For sure. The way you meet and find people is through things you are interested in. I think it is not worrying about the networking too much— let things happen naturally. That being said, have your ducks in a row as far as having something online to show. Be prepared for opportunities. Have a website to show. Reach out to people you want to shoot for, however many people will not respond to you — maybe 1 in 20 will write you back. You can’t just send one email and be like “that person did not like my work”. People are busy. They probably saw your email and then someone gave them coffee, then caught up with a friend and never looked at it again. You cannot take things personally— you just have to be persistent. If you email someone once and they do not get back to you, wait two weeks and write them again. After a third email, I tend to put them on a “do not bother” list. On the third email, a lot of people tend to write back apologizing saying it was a holiday season or fashion week. You kind of just have to give people the benefit of the doubt and understand people are busy. So don’t get discouraged so easily and keep doing what you love.

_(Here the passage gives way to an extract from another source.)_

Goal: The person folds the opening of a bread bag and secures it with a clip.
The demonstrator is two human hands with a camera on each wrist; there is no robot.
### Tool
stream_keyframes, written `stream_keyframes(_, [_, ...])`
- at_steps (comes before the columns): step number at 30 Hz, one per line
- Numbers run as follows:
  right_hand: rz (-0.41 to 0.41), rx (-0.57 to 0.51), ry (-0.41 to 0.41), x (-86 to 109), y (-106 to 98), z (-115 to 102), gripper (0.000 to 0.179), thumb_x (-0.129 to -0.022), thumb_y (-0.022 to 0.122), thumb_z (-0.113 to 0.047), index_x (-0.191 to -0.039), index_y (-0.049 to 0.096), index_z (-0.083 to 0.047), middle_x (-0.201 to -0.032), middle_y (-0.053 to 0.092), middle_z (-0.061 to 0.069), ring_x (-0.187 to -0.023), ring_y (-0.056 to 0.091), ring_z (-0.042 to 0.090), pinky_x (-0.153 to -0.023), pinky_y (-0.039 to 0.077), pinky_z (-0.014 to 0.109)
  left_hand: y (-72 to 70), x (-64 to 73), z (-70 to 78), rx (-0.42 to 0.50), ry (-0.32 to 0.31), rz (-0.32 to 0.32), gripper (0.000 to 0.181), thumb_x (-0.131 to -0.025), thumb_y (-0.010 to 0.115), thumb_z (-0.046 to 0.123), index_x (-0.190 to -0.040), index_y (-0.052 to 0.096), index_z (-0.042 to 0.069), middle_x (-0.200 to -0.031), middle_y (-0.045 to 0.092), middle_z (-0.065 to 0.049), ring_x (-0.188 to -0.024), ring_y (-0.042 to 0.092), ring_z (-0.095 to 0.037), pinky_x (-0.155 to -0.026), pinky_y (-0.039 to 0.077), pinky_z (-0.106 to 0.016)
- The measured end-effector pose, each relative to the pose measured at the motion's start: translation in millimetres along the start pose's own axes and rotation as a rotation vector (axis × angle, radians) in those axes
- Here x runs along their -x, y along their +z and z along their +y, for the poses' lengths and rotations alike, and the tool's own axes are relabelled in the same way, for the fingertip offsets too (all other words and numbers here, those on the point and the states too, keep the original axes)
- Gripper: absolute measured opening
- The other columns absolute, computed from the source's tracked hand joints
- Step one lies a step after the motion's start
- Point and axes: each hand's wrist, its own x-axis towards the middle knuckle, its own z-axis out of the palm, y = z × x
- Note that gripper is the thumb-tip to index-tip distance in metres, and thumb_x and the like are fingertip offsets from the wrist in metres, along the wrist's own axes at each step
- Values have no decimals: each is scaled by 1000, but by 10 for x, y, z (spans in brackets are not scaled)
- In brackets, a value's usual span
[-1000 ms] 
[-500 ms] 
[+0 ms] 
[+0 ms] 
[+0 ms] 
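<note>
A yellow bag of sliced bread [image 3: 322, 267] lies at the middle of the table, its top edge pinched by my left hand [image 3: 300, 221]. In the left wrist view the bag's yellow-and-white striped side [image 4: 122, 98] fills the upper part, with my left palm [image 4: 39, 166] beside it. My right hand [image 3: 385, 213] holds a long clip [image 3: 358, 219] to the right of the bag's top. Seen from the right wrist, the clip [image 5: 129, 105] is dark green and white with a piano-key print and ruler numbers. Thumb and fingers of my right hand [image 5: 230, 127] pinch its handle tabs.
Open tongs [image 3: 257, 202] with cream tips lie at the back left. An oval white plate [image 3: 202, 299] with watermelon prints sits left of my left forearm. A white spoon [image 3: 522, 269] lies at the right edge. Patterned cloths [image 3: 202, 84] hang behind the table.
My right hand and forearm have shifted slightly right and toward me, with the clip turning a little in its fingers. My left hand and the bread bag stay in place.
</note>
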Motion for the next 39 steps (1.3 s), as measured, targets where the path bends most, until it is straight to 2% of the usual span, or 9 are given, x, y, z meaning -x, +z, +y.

Are you content with where you’re at right now?
Super content. I am at point where I just worked a lot. I had a month of hell working everyday where it was all sleepless nights, I am kind of having a down time so right now it is about pushing the new work. I am also waiting for stuff to come out. For one of my clients we shoot 2 years in advance! It’s so hard to wait for new work you like to come out. After I shoot a big job, I chill and let myself enjoy personal projects until the next thing rolls in. The personal projects get other people excited about you and your vision though so it’s still helpful. It is important to let people see your personal aesthetic.
What is success to you?
Being able to eat at Whole Foods every day! Being able to pay my rent, travel when I want to, etc. But really, I think it’s having the freedom to say no to certain jobs. I think success is having enough work coming in to be comfortable and be creative and not have to take things that aren’t fun for you. It is okay to take small jobs, but preferably it’s not something you hate doing.
What do you think about this whole Instagram age?
I think at this point, it is become so saturated that no one really cares anymore. I know brands that will not hire models if they have a certain amount of followers because they do not want someone who is blown out. I think personally— brands are trying to find people who are under the radar, brands want to be the ones to discover you. Realistically, what happens if Instagram crashed. To base your value on a social media following… if the platform disappeared tomorrow, what would your talent be? You can take a selfie and use FaceTune? You are fucked in real life. Instagram is cool because you can meet a lot of cool people. I have met a lot of cool people on that platform and I guess you guys found me on there. I think it is a good asset for getting your work out there.
But real world connections have more value right?
Yeah, you have to have a real skill to be marketable. There should be something that you are running alongside being an Instagram influencer.
If you had to do it all over again, what would you say to your younger self?
I’d probably point out the people not to date haha.